Instructions for the task -
The following data needs to be repeated exactly, with all images excluded.

Supplied data -
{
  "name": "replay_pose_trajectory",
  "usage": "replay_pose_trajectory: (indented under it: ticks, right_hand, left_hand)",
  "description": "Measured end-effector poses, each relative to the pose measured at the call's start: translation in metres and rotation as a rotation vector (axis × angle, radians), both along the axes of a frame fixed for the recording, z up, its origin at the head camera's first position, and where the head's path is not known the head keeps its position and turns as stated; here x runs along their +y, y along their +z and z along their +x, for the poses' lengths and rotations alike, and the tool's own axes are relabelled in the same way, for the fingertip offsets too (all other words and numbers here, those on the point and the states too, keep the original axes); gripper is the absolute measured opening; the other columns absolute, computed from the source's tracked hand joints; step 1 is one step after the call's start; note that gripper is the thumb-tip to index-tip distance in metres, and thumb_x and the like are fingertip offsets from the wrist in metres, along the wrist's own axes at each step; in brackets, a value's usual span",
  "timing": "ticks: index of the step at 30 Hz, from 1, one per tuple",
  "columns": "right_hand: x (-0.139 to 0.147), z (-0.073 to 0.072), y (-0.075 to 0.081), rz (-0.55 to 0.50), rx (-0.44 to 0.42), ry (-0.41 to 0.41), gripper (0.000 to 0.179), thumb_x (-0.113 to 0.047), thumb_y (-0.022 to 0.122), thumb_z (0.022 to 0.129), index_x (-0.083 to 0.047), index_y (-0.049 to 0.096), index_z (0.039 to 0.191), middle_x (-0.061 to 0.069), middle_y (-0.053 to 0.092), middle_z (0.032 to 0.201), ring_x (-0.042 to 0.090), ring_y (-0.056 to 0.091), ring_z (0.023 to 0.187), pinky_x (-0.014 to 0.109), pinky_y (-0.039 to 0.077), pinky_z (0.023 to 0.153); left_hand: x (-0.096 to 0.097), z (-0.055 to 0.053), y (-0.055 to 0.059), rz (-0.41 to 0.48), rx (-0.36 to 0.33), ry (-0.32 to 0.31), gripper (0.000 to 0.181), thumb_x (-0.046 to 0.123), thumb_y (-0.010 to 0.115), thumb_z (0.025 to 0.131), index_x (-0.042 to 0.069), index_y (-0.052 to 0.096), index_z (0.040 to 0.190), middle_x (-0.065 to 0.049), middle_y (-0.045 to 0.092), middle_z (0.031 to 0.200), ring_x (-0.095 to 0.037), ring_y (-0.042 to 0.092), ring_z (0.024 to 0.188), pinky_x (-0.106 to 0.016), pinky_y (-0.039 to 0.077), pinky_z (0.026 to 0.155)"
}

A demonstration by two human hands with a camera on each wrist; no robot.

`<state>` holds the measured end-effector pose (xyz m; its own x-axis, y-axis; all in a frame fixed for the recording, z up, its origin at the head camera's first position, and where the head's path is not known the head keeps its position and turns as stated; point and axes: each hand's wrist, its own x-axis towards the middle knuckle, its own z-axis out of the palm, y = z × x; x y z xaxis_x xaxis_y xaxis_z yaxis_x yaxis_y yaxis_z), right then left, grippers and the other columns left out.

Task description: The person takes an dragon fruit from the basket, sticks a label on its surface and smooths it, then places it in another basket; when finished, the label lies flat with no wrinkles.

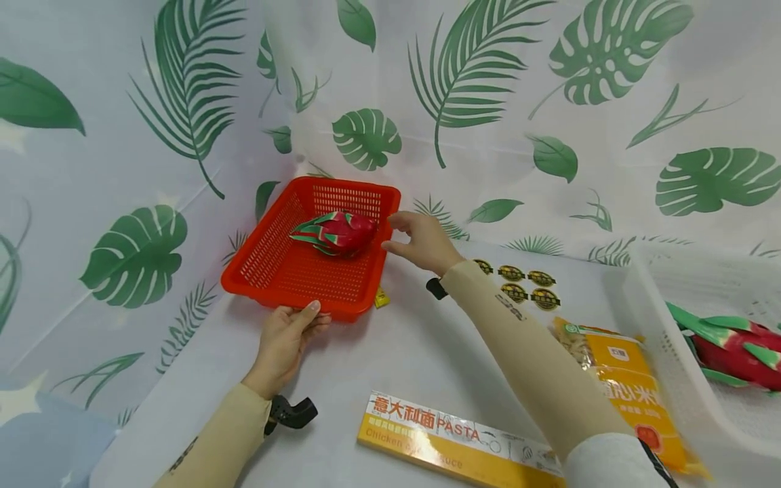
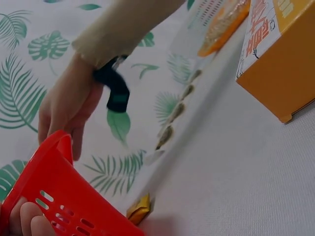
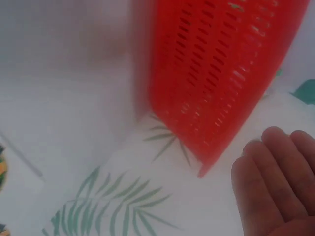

Exercise response -
{
  "name": "replay_pose_trajectory",
  "usage": "replay_pose_trajectory: (indented under it: ticks, right_hand, left_hand)",
  "description": "Measured end-effector poses, each relative to the pose measured at the call's start: translation in metres and rotation as a rotation vector (axis × angle, radians), both along the axes of a frame fixed for the recording, z up, its origin at the head camera's first position, and where the head's path is not known the head keeps its position and turns as stated; here x runs along their +y, y along their +z and z along their +x, for the poses' lengths and rotations alike, and the tool's own axes are relabelled in the same way, for the fingertip offsets too (all other words and numbers here, those on the point and the states too, keep the original axes); gripper is the absolute measured opening; the other columns absolute, computed from the source's tracked hand joints; step 1 is one step after the call's start; note that gripper is the thumb-tip to index-tip distance in metres, and thumb_x and the like are fingertip offsets from the wrist in metres, along the wrist's own axes at each step; in brackets, a value's usual span",
  "timing": "ticks: index of the step at 30 Hz, from 1, one per tuple",
  "columns": "right_hand: x (-0.139 to 0.147), z (-0.073 to 0.072), y (-0.075 to 0.081), rz (-0.55 to 0.50), rx (-0.44 to 0.42), ry (-0.41 to 0.41), gripper (0.000 to 0.179), thumb_x (-0.113 to 0.047), thumb_y (-0.022 to 0.122), thumb_z (0.022 to 0.129), index_x (-0.083 to 0.047), index_y (-0.049 to 0.096), index_z (0.039 to 0.191), middle_x (-0.061 to 0.069), middle_y (-0.053 to 0.092), middle_z (0.032 to 0.201), ring_x (-0.042 to 0.090), ring_y (-0.056 to 0.091), ring_z (0.023 to 0.187), pinky_x (-0.014 to 0.109), pinky_y (-0.039 to 0.077), pinky_z (0.023 to 0.153); left_hand: x (-0.096 to 0.097), z (-0.055 to 0.053), y (-0.055 to 0.059), rz (-0.41 to 0.48), rx (-0.36 to 0.33), ry (-0.32 to 0.31), gripper (0.000 to 0.181), thumb_x (-0.046 to 0.123), thumb_y (-0.010 to 0.115), thumb_z (0.025 to 0.131), index_x (-0.042 to 0.069), index_y (-0.052 to 0.096), index_z (0.040 to 0.190), middle_x (-0.065 to 0.049), middle_y (-0.045 to 0.092), middle_z (0.031 to 0.200), ring_x (-0.095 to 0.037), ring_y (-0.042 to 0.092), ring_z (0.024 to 0.188), pinky_x (-0.106 to 0.016), pinky_y (-0.039 to 0.077), pinky_z (0.026 to 0.155)"
}

A demonstration by two human hands with a camera on each wrist; no robot.

`<state>` holds the measured end-effector pose (xyz m; its own x-axis, y-axis; all in a frame fixed for the recording, z up, its origin at the head camera's first position, and where the head's path is not known the head keeps its position and turns as stated; point and axes: each hand's wrist, its own x-axis towards the middle knuckle, its own z-axis out of the palm, y = z × x; x y z xaxis_x xaxis_y xaxis_z yaxis_x yaxis_y yaxis_z), right then left, grippers and the other columns left out.

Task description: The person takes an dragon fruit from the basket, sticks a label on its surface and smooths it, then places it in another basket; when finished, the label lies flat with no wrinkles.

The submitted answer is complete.